◆ **Work item**
Write out exactly the lines of the material below, beginning at the top and ending at the line that contains "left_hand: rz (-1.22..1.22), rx".

◆ **Available data**
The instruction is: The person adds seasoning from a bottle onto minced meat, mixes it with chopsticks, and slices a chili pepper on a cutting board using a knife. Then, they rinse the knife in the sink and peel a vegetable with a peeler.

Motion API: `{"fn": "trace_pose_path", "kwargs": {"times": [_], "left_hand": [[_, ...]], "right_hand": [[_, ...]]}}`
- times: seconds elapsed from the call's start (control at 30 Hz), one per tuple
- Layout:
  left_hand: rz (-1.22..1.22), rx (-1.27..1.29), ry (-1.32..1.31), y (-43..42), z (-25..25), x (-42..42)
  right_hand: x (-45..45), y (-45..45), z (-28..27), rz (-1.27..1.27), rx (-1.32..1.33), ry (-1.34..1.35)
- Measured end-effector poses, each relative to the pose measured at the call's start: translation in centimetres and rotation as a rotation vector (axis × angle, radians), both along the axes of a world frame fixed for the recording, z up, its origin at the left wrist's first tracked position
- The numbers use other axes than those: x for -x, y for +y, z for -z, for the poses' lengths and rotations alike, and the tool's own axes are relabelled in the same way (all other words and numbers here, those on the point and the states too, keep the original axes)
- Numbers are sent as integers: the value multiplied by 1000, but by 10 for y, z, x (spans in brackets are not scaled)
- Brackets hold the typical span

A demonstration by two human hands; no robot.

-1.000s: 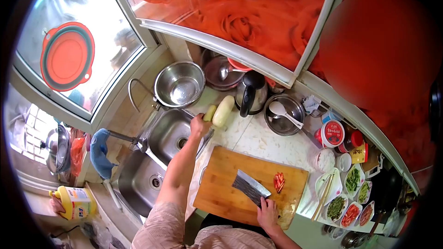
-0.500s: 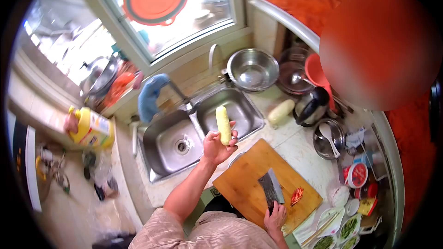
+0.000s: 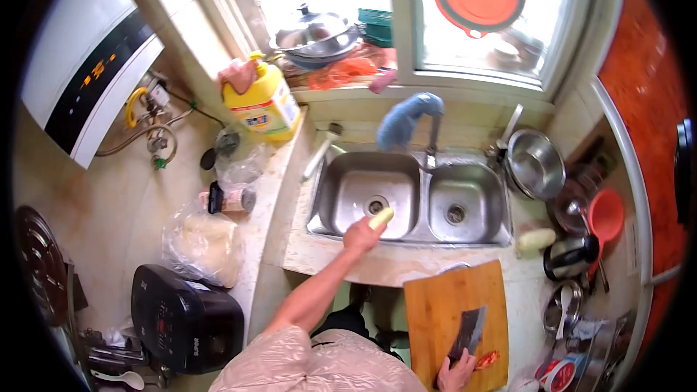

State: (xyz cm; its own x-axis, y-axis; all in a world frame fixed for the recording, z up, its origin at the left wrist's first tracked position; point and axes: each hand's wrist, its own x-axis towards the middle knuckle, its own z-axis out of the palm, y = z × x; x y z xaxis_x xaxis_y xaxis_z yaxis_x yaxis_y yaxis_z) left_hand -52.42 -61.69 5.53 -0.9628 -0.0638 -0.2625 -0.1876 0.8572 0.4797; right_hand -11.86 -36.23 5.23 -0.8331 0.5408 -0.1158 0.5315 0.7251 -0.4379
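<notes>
My left hand (image 3: 361, 235) is wrapped round a pale yellow-green peeled vegetable (image 3: 380, 218), held over the front edge of the left sink basin (image 3: 348, 199). On the wooden cutting board (image 3: 428, 312), my right hand (image 3: 456, 373) grips the handle of a cleaver (image 3: 470, 330), whose dark blade lies flat on the board. Chopped red pieces (image 3: 488, 359) sit just right of that hand. A second pale vegetable (image 3: 536, 239) lies on the counter right of the sink.
A blue cloth (image 3: 409, 120) hangs on the faucet. Steel bowls (image 3: 536, 163), a kettle (image 3: 570, 258) and a red ladle (image 3: 605, 214) stand at the right. To the left are a yellow bottle (image 3: 265, 105), a bagged item (image 3: 203, 243) and a black cooker (image 3: 187, 319).
The view has swung left. My left hand has lifted the vegetable from the counter and carried it left over the sink. My right hand still holds the cleaver on the board.
</notes>
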Motion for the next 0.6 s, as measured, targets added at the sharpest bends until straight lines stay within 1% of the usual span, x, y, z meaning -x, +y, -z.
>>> {"fn": "trace_pose_path", "kwargs": {"times": [0.07, 0.13, 0.17, 0.2, 0.23, 0.27, 0.3, 0.4, 0.47, 0.53, 0.57, 0.6], "left_hand": [[20, -212, 26, -13, 39, 14], [-19, -320, 25, -11, 46, 14], [-23, -341, -41, -15, 48, 14], [-28, -374, -106, -16, 52, 16], [-58, -408, -128, -15, 68, 15], [-89, -440, -146, -16, 83, 17], [-109, -479, -170, -15, 84, 20], [-136, -593, -272, -14, 97, 18], [-179, -741, -362, -23, 65, 23], [-286, -931, -446, -31, 42, 25], [-334, -1041, -392, -25, 63, 25], [-369, -1141, -325, -20, 82, 24]], "right_hand": [[28, -10, -16, -36, 20, -128], [67, -15, 11, -77, 177, 33], [72, -23, 21, -95, 264, 85], [95, -40, 9, -106, 354, 121], [145, -64, -7, -117, 443, 180], [190, -92, -32, -182, 454, 178], [225, -119, -58, -249, 468, 158], [317, -193, -92, -515, 496, 243], [352, -227, -122, -724, 521, 269], [372, -234, -128, -785, 481, 348], [375, -227, -117, -724, 461, 335], [376, -220, -109, -599, 536, 271]]}}
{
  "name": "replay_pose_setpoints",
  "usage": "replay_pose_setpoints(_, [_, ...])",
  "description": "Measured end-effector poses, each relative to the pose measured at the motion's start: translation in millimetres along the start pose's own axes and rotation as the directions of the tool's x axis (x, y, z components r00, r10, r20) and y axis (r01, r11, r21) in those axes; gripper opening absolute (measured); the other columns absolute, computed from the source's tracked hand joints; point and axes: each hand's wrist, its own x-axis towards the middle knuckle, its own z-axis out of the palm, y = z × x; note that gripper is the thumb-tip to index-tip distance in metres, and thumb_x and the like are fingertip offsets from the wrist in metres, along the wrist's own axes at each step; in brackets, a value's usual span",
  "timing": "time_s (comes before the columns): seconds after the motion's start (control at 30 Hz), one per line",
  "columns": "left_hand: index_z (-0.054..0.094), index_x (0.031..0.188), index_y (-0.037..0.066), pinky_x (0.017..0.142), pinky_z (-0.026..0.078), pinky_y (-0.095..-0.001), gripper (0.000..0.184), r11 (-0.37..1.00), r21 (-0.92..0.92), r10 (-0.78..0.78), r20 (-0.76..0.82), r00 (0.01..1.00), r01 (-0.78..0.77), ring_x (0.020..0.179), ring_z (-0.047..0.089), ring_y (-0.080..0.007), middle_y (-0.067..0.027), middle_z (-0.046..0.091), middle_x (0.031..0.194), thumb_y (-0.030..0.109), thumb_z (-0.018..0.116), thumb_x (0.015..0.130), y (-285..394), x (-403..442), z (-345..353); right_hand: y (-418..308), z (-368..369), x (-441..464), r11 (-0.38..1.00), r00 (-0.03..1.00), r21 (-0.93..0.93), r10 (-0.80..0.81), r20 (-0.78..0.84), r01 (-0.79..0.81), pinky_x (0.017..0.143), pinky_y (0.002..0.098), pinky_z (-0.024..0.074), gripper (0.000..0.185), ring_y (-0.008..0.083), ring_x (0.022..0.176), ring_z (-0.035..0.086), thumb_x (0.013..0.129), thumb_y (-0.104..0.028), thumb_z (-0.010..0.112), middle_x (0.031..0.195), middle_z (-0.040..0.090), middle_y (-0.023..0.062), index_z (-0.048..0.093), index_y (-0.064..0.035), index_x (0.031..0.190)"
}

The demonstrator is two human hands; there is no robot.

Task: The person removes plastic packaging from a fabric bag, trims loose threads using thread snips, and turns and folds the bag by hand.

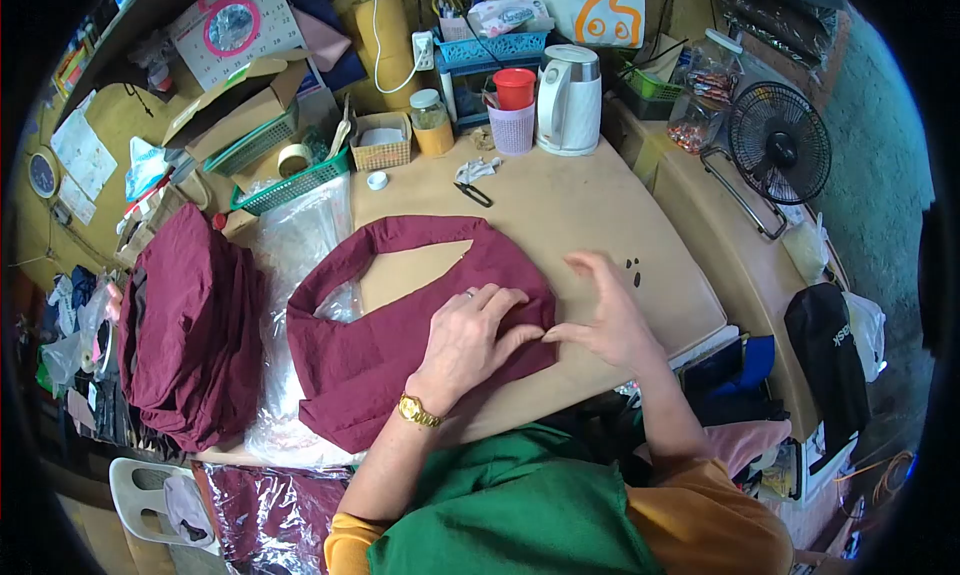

◆ **Completed task**
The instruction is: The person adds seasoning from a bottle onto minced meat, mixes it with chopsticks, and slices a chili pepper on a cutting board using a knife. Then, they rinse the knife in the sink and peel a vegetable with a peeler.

Motion API: `{"fn": "trace_pose_path", "kwargs": {"times": [_], "left_hand": [[_, ...]], "right_hand": [[_, ...]]}}`
- times: seconds elapsed from the call's start (control at 30 Hz), one per tuple
- Layout:
  left_hand: rz (-1.22..1.22), rx (-1.27..1.29), ry (-1.32..1.31), y (-43..42), z (-25..25), x (-42..42)

The output shown is complete.